Primary Outcome Measures

Name	Time	Method
Humphrey Visual Field	Baseline (Day 0, Hour 0), Visit 4 (Day 13, Hour 2) and Visit 4 (Day 13, Hour 6)	The mean change from baseline (Day 0, Hour 0) in number of points seen on the HVF 36-point ptosis protocol test according to a pre-planned hierarchical analysis as follows: 1. Hour 6 on Visit 4 (Day 13) for the BID regimen versus vehicle; 2. Hour 6 on Visit 4 (Day 13) for the QD regimen versus vehicle; 3. Hour 2 on Visit 4 (Day 13) for the BID regimen versus vehicle; 4. Hour 2 on Visit 4 (Day 13) for the QD regimen versus vehicle; Testing was performed using a Humphrey perimeter at a grid of 36 points confined to the superior hemifield extending 55° to either side of fixation and 45° superior to fixation. Testing was accomplished in the standard fashion using a varying 4-mm2 or 5-mm2 stimulus to determine the visual sensitivity for each grid point in the field (Riemann et al, 2000). A 4-mm2 stimulus was acceptable, but a 5-mm2 stimulus was preferred, if available.

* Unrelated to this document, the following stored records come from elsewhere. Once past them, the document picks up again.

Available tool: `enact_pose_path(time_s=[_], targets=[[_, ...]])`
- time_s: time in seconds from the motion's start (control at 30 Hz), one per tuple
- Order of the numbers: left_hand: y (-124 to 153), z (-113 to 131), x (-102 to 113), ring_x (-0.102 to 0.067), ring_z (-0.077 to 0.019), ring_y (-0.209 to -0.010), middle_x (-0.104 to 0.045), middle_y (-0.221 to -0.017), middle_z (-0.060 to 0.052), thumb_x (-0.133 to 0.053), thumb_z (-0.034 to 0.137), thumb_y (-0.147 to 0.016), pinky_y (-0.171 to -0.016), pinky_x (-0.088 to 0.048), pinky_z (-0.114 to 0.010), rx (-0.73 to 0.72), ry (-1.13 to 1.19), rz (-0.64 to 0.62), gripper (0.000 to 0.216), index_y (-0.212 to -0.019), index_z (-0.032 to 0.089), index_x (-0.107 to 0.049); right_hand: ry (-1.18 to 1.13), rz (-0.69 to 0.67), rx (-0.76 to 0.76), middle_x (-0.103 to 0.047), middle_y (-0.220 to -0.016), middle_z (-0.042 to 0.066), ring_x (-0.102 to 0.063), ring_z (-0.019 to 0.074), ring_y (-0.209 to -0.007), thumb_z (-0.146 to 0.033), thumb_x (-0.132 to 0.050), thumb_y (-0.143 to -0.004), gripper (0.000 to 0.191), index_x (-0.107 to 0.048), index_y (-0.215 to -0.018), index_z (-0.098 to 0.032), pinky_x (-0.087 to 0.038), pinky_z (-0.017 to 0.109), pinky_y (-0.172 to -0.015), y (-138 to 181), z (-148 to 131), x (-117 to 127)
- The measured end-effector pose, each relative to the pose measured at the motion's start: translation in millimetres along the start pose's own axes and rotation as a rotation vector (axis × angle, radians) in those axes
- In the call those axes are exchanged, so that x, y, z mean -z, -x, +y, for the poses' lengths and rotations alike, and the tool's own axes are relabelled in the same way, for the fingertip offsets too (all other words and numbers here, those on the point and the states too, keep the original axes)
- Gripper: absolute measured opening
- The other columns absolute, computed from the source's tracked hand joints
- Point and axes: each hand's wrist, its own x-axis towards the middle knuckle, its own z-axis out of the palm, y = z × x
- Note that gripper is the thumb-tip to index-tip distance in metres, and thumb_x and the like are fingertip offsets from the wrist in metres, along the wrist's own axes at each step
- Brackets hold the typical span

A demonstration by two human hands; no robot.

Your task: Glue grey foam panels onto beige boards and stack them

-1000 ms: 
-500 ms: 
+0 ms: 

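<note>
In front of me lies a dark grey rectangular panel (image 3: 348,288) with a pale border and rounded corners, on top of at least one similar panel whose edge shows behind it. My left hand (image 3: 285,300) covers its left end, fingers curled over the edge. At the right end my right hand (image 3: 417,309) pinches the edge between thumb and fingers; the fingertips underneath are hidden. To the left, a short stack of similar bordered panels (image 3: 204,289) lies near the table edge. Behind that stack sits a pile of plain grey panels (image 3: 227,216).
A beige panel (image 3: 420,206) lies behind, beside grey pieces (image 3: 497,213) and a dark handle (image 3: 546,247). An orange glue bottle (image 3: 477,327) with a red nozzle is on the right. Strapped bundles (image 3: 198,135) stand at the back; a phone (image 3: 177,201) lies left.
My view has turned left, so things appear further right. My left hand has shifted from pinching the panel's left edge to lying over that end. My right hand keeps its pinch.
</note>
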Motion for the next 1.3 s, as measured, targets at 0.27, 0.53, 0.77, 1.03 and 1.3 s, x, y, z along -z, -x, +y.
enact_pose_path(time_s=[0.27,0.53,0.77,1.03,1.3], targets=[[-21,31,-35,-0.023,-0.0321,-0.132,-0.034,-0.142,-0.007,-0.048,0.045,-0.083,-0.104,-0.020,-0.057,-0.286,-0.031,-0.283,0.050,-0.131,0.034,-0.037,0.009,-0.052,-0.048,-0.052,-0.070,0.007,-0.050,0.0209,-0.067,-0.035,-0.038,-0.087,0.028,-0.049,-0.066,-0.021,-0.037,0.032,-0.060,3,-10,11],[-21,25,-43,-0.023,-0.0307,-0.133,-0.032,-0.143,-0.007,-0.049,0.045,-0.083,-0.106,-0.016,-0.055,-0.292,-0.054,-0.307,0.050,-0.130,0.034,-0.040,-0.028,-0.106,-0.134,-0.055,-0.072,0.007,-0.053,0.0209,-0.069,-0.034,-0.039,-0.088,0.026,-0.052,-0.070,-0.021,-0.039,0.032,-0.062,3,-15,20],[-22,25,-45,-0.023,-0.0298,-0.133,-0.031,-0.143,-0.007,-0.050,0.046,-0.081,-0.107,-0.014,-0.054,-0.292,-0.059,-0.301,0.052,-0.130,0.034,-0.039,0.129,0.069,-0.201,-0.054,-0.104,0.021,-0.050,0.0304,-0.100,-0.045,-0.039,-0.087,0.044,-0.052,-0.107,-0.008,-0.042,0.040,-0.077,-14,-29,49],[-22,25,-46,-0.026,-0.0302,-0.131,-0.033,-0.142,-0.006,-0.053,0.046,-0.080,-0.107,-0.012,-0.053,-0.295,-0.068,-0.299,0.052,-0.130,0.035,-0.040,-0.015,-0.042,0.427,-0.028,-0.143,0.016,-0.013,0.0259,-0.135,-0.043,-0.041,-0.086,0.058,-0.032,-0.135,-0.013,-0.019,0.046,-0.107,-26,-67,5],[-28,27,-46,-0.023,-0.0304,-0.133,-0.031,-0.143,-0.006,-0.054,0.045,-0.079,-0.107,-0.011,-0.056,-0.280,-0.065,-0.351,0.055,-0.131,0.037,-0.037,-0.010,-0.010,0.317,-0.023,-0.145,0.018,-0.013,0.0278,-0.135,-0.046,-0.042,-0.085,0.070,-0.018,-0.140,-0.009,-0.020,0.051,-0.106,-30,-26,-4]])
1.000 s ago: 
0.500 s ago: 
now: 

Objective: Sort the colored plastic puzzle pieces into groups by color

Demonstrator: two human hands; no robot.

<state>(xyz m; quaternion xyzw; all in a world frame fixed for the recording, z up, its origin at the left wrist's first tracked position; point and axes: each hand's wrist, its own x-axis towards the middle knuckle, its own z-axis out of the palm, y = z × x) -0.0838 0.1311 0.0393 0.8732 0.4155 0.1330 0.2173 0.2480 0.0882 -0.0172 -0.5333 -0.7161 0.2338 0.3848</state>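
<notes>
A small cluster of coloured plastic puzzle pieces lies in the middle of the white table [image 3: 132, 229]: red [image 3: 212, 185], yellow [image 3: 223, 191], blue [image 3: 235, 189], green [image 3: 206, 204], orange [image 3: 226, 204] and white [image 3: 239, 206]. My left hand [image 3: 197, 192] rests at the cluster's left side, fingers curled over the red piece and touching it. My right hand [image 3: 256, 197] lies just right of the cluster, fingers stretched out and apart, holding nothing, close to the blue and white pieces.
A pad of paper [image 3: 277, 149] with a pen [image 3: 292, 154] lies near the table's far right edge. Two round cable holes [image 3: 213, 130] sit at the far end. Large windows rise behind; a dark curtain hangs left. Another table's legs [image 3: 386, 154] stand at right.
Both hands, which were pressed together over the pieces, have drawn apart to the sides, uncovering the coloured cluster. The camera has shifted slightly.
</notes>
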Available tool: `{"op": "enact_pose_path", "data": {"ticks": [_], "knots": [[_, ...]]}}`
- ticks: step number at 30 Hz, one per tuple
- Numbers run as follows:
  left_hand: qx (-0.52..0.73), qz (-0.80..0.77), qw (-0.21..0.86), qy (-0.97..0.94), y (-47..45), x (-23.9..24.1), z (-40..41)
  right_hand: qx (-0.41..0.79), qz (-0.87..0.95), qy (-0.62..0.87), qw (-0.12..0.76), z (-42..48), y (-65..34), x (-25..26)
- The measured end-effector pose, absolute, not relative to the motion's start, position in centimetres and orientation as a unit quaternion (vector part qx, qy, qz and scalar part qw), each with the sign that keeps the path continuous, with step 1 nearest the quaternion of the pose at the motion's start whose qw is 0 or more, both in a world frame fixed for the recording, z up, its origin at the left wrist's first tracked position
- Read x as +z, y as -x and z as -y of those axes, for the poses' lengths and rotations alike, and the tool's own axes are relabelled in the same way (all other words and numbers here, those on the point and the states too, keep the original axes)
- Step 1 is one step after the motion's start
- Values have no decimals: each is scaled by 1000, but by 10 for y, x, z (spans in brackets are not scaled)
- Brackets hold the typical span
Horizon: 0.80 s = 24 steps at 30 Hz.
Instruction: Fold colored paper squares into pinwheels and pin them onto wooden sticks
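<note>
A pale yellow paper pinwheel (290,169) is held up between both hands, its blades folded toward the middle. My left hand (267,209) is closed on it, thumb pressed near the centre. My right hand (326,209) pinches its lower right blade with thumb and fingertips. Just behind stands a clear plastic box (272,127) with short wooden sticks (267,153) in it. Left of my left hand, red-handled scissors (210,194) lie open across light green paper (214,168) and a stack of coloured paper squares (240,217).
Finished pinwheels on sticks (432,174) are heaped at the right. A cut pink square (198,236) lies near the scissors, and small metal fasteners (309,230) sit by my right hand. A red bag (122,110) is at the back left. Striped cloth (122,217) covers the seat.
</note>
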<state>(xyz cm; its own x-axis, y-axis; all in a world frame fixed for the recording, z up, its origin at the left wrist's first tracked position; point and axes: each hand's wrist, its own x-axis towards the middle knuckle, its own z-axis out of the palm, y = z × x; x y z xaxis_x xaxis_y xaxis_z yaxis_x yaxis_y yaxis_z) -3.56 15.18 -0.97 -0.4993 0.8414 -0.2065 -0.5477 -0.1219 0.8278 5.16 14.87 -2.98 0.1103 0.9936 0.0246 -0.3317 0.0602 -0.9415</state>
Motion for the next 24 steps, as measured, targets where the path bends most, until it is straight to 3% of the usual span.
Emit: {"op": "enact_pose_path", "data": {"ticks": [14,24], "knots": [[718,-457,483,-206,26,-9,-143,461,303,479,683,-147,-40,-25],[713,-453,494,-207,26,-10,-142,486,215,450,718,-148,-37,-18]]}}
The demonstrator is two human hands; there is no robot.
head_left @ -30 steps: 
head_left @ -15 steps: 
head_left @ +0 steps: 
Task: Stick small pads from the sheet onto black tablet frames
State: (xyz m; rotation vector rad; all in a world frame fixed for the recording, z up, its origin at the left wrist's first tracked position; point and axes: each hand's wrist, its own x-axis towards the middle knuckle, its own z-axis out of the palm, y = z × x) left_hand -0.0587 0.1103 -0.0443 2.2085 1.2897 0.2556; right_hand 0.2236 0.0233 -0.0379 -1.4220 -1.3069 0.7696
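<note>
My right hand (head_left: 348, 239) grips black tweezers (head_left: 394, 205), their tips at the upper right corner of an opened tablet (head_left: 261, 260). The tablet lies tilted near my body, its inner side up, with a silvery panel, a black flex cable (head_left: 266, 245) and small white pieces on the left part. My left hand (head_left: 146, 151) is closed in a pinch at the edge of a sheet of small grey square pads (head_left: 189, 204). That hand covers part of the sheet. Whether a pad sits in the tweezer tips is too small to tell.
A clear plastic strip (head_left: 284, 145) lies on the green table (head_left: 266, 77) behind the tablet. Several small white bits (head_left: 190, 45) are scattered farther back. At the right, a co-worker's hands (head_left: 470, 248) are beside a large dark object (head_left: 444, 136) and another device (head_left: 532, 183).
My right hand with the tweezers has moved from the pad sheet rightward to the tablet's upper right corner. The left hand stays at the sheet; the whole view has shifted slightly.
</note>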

Secondary Outcome Measures

Name	Time	Method
Contrast Sensitivity	Baseline (Day 0, Hour 0), Visit 4 (Day 13, Hour 2) and Visit 4 (Day 13, Hour 6)	Change from baseline in CS by regimen against placebo and between regimen.; The Pelli-Robson contrast sensitivity chart will be used at a distance of 1 meter. The subject was instructed to begin reading the letters at the top of the chart and to continue reading across and down the chart. Testing was discontinued when 2 of 3 letters were named incorrectly. The test was scored using the letter-by-letter method where a value of 0.05 log CS is given per correct letter (Haymes et al, 2006).
Corrected Snellen Visual Acuity	Baseline (Day 0, Hour 0), Visit 4 (Day 13, Hour 2) and Visit 4 (Day 13, Hour 6)	Change from baseline in VA by regimen against placebo and between regimen.; Corrected Snellen VA measurement was performed with the Snellen eye chart using subjects current corrective lens prescription at a distance equivalent to 20 feet (6 meters).
Palpebral Fissure Distance Measurement	Baseline (Day 0, Hour 0), Visit 4 (Day 13, Hour 2) and Visit 4 (Day 13, Hour 6)	Change from baseline in PFD by regimen against placebo and between regimen.; The PFD is the distance from the upper lid margin to the lower lid margin measured through the central visual axis. It will be measured from the external photograph using handheld calipers and the millimeter ruler as the legend.
Marginal Reflex Distance	Baseline (Day 0, Hour 0), Visit 4 (Day 13, Hour 2) and Visit 4 (Day 13, Hour 6)	Change from baseline in MRD by regimen against placebo and between regimen.; The distance from the pupillary light reflex to the central margin of the upper eyelid is the MRD. The MRD will be measured from the external photograph using calipers and the millimeter ruler as the legend.